Opponents of the rail project on Monday cheered the ruling as a death knell for the line — albeit one that will take years to savor and finalize.

“This project cannot be finished without eminent domain and the project is completely off track,” said Blake Beckham, the Dallas lawyer who has represented opponents of the Texas Central Railway project.

Company officials said Monday many of the opponents’ claims and the significance of the ruling were exaggerated.

“Texas Central is appealing the Leon County judge’s decision and, meanwhile, it is moving forward on all aspects of the train project,” the company said in a statement.

The heart of many of the legal fights, and Monday’s decision, center on whether the company is, in fact, a railroad. Backers since 2014 have insisted the project — using Japanese bullet trains to connect Houston and Dallas via 90-minute trips as 220 mph — is a railroad and entitled to access to property to conduct surveys and acquire property via eminent domain.

“Texas has long allowed survey access by railroads like Texas Central, pipelines, electrical lines and other industries that provide for a public good and a strong economy,” the company said.

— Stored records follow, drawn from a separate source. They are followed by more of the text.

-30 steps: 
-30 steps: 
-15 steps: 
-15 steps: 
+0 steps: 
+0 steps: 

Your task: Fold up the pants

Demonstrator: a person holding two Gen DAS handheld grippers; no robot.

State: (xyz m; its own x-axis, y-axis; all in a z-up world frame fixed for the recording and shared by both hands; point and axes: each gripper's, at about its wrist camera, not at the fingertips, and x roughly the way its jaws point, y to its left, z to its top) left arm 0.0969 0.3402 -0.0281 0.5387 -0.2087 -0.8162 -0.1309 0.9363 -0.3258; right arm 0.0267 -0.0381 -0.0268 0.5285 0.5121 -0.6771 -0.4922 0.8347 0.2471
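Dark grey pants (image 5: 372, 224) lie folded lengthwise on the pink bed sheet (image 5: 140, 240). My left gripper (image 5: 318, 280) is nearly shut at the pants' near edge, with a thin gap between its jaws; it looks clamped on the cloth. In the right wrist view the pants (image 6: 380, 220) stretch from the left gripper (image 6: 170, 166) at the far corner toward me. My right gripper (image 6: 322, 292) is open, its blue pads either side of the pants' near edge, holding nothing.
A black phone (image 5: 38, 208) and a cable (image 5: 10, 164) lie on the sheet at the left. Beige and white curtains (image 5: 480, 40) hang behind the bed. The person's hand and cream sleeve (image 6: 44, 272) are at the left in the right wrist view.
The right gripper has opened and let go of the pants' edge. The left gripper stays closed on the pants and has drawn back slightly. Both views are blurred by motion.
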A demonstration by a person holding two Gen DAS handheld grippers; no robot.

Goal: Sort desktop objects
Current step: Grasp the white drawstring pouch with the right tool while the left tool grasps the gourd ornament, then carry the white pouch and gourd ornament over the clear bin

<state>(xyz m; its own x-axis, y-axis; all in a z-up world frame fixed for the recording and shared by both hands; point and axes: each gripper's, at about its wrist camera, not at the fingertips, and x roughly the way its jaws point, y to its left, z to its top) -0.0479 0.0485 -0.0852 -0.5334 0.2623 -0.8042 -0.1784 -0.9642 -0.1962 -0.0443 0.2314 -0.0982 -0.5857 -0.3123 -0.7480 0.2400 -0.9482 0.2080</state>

Opponents have insisted that since the company does not operate as a railroad, owns no trains and has not laid a single piece of track it is not eligible for the access.

“Simply self-declaring that you are a railroad … does not make it so,” said Kyle Workman, one of the founders of Texans Against High-Speed Rail.

Judge Deborah Evans of the 87th District Court agreed, issuing an order Friday that found Texas Central and another company it formed “are not a railroad or interurban electric company.”

Last edited by Will O' Wisp; Feb 16, 2019 at 10:24 PM.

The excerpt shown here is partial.